Es un ejemplo extremo, pero...

En una novela de Vargas Llosa un cura de barrio monta una academia para prostitutas con el argumento de que, al ser el único oficio accesible a las muchachas del lugar, al menos que lo ejerzan con talento. Desde luego, conocimientos pedagógicos no le faltaban, al poner en marcha una enseñanza orientada al futuro laboral, centrada más en procedimientos que en contenidos y, muy importante, conectada con la experiencia vital del alumnado. Y eso treinta años antes de la LOGSE.
Bromas aparte, estos tres principios pedagógicos, tan útiles si se aplican como es debido, han hecho y siguen haciendo mucho daño a la enseñanza en España.
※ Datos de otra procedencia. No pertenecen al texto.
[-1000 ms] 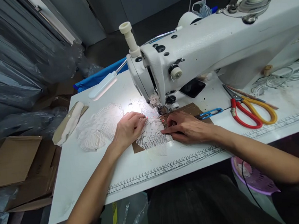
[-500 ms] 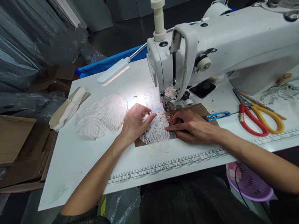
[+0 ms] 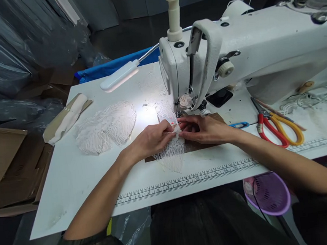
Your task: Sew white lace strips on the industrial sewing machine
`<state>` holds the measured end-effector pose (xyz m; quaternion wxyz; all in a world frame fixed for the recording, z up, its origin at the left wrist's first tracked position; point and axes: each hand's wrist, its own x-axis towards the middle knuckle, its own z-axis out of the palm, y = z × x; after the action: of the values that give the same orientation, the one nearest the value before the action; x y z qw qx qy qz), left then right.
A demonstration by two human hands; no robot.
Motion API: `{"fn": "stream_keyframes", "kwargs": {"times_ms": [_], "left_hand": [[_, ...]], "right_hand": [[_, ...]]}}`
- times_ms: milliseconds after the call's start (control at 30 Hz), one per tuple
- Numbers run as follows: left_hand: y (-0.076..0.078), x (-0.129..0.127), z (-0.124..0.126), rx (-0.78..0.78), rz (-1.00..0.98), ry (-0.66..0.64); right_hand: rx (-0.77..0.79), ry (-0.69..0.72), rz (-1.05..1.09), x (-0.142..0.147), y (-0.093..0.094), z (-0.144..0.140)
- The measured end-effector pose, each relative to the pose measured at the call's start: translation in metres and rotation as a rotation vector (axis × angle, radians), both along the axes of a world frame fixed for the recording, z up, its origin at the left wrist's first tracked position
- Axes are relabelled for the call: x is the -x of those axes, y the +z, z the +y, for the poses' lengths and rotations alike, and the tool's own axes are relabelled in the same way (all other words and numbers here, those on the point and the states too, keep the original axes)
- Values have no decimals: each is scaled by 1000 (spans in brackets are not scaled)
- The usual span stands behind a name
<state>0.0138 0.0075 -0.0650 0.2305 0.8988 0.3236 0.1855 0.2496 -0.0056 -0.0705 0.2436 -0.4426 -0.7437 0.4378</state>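
Observation:
White lace fabric [image 3: 170, 156] lies across the sewing machine's [image 3: 173, 76] bed, partly under the presser foot, its pointed end hanging toward me. My left hand [image 3: 153, 138] is closed, thumb and fingertips pinching the lace from the left. From the right, my right hand [image 3: 204, 129] pinches the same lace with thumb and forefinger, just in front of the needle area. The fingertips of both hands nearly meet. Beneath the fabric a brown board [image 3: 202, 146] shows at the edges. My right hand hides part of the board and the presser foot.
More lace pieces [image 3: 107, 129] lie to the left, beside a tied white bundle [image 3: 68, 119]. At right are red-and-yellow scissors [image 3: 281, 127] and blue thread snips [image 3: 239, 125]. A lamp [image 3: 121, 76] lights the bed. A purple basket [image 3: 285, 203] stands below the table's ruler edge [image 3: 163, 189].
My right hand has moved up and left, from resting flat at the lace's edge to pinching it near my left hand. My left hand has lowered slightly and closed. The view has shifted a little.

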Motion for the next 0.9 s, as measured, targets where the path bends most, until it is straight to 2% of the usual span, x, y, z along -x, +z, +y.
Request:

Tan importante como la preparación laboral es contar con referentes culturales, con claves para entender el mundo, de nada sirven los procedimientos si no hay al menos unos conocimientos mínimos a los que aplicarlos, y me voy a detener un poco más en el tercer punto.
Desde luego que la transmisión de conocimientos debe ir de lo particular a lo general, de lo concreto a lo abstracto, de lo cercano a lo lejano, porque a ciertas edades la mente funciona así, pero tarde o temprano hay que dar el salto. Si nos quedamos en las primeras fases los alumnos se estancan no sólo en conocimientos sino también en desarrollo personal, y al final se perpetúan las diferencias iniciales, contradiciéndose así un principio mucho más importante que los anteriores: educar es universalizar.

Dedico esta entrada a Ricardo Moreno Castillo, por su insistencia en que la escuela no debe ser un espejo sino un faro de la sociedad.